Coding katas Clojure -- Trigrams

Kata 14 is a seemingly simple one that is concerned with, as Dave Thomas puts it, “the heuristics of processing” texts, using trigrams to produce (more or less) random new texts.

Trigrams are not a new concept for me. Although the underlying concept is simple, they can be used for many interesting applications. Trigrams are a special case of N-grams, where N=3 turns out to be especially useful (as in “giving better results as other values for N”) for natural language processing, at least for western languages. Nearly a decade ago, I had the pleasure to collaborate with some rather smart people who used trigrams to identify “matching” text snippets between dictionary entries. The idea was similar to what is described in this article on using trigram vectors and nearest neighborhood calculation for document classification.As I’m generally interested in NLP and not only in doing coding katas, I will mainly focus on the trigram aspects in this kata, not so much on the random text generation part.

If you followed the link to the Wikipedia article, it’s clear from the kata description that we need word-level trigrams, not character-level trigrams. The kata description also already reveals the data structure to use for solving the task, a HashMap and the algorithm is also described in enough detail to be straight-forward.
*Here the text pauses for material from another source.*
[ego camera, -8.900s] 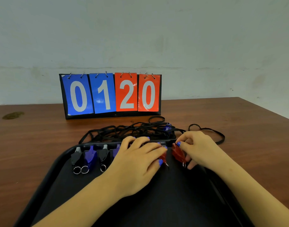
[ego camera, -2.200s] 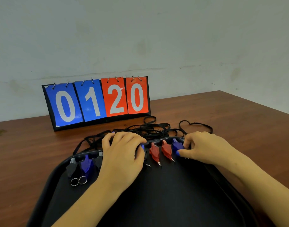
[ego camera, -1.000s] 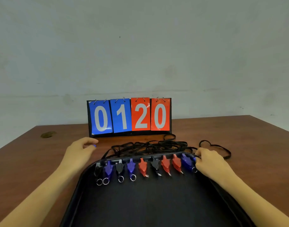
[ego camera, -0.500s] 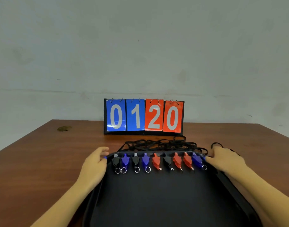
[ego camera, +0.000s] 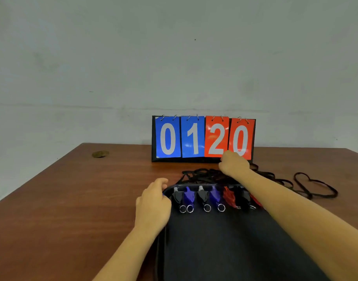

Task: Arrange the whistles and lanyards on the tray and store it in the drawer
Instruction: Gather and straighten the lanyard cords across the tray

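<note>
A black tray (ego camera: 214, 250) lies on the wooden table in front of me. Several whistles (ego camera: 202, 196), black, blue and red, lie in a row along its far edge, key rings pointing toward me. Behind the tray sprawls a tangle of black lanyards (ego camera: 204, 174), with loops trailing off to the right. My left hand (ego camera: 153, 201) rests on the tray's far left corner, fingers curled at the rim. My right hand (ego camera: 233, 164) reaches over the tray and closes into the lanyard pile; my forearm hides the rightmost whistles.
A flip scoreboard (ego camera: 203, 138) reading 0120 stands at the back of the table against the grey wall. A small brownish spot (ego camera: 100, 154) marks the far left of the tabletop. Table edges run at left and back.
My right hand left the tray's right corner and moved forward onto the lanyard pile. My left hand stays at the tray's left corner. The view has shifted left.
</note>
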### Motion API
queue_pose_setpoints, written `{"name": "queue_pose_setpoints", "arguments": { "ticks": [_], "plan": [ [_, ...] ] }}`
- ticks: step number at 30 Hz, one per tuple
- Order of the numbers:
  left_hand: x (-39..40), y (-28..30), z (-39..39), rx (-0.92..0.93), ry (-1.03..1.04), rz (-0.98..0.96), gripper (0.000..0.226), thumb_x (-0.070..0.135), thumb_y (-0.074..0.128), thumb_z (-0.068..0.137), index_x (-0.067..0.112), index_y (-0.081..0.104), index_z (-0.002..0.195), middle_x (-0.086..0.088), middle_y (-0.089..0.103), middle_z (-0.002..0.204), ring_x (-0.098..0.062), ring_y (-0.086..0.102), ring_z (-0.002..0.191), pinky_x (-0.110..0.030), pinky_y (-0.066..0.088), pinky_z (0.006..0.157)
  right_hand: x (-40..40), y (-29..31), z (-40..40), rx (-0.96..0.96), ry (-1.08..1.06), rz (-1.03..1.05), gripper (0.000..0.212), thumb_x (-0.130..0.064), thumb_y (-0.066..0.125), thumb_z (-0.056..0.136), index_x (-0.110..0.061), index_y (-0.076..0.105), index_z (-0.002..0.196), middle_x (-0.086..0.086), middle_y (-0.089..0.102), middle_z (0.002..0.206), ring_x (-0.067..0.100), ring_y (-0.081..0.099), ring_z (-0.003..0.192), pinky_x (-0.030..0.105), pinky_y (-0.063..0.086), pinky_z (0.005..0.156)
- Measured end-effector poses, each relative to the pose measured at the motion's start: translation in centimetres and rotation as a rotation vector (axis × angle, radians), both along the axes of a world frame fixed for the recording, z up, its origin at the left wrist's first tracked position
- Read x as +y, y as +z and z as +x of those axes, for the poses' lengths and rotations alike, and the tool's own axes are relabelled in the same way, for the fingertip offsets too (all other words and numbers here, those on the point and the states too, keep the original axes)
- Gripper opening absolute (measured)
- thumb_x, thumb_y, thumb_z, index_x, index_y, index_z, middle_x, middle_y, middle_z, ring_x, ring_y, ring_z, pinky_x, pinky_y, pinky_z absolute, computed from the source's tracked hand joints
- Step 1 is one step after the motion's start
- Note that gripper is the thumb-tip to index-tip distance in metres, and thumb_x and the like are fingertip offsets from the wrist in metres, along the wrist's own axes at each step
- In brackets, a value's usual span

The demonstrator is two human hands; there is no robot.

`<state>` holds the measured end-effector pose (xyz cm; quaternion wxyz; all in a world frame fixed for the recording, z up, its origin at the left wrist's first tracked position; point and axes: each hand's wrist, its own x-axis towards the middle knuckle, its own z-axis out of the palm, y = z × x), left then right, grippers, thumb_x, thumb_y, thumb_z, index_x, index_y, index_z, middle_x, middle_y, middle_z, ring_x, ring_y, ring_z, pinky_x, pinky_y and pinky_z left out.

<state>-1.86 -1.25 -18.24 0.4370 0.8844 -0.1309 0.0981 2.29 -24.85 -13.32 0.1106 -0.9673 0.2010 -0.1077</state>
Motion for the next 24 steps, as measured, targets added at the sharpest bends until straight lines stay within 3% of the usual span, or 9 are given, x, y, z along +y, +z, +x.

Let’s augment the kata a little and decompose the tasks:

  1. split some string into n-grams with default n=3, where we might want to apply different criteria to apply on where we can split the string (e.g. after each character or after each word)
  2. parse a file into n-grams, where we need to consider sentence boundaries
  3. parse a collection of files into n-grams concurrently (just to speed up parsing of a larger file collection and also to introduce another possibility to learn a little more about Clojure’s specific tools to handle concurrency)
  4. do some analysis on the trigrams found in the recommended Tom Swift and his aircraft text
  5. modify the n-gram computation to yield the “first two words as key / list of all third words value” map described in the kata
  6. build a lazy-seq version of the text generation algorithm (because, as the example in the description already shows, there might be circles which could lead to infinite results)
  7. maybe implement the nearest neighborhood classification scheme described in the paper linked just for fun

But first things first: let’s parse some string into trigrams. This, first of all, requires tokenization. As a first obvious naive idea, we start out with simple string splitting, using clojure.string. First let’s split on all whitespace #"\s", using the first sentence in the Tom Swift text:

kata14-trigrams.core> (str/split "Are you all ready, Tom?" #"\s")
["Are" "you" "all" "ready," "Tom?"]

This already shows the issues surrounding punctuation that Dave Thomas mentions in the kata description. Basically, we have to consider what we want to do with sentence boundaries. Fortunately, we’re ultimately using Java’s Pattern class, so we can also match (or split) on punctuation, although probably not on all punctuation, but only on those which signify a sentence boundary (i.e. the charset [.!?] followed by either whitespace #"\s+" or end of line $):

kata14-trigrams.core> (str/split "Are you all ready - Tom?" #"\s*\p{Punct}\s*")
["Are you all ready" "Tom"]
kata14-trigrams.core> (str/split "Are you all ready, Tom?" #"\s*[.?!](\s+|$")
["Are you all ready, Tom"]
kata14-trigrams.core> (map #(str/split %1 #"\s+")
                      (str/split "Are you all ready, Tom? I want to go."
                        #"\s*[.!?](\s+|$)"))
(["Are" "you" "all" "ready," "Tom"] ["I" "want" "to" "go"])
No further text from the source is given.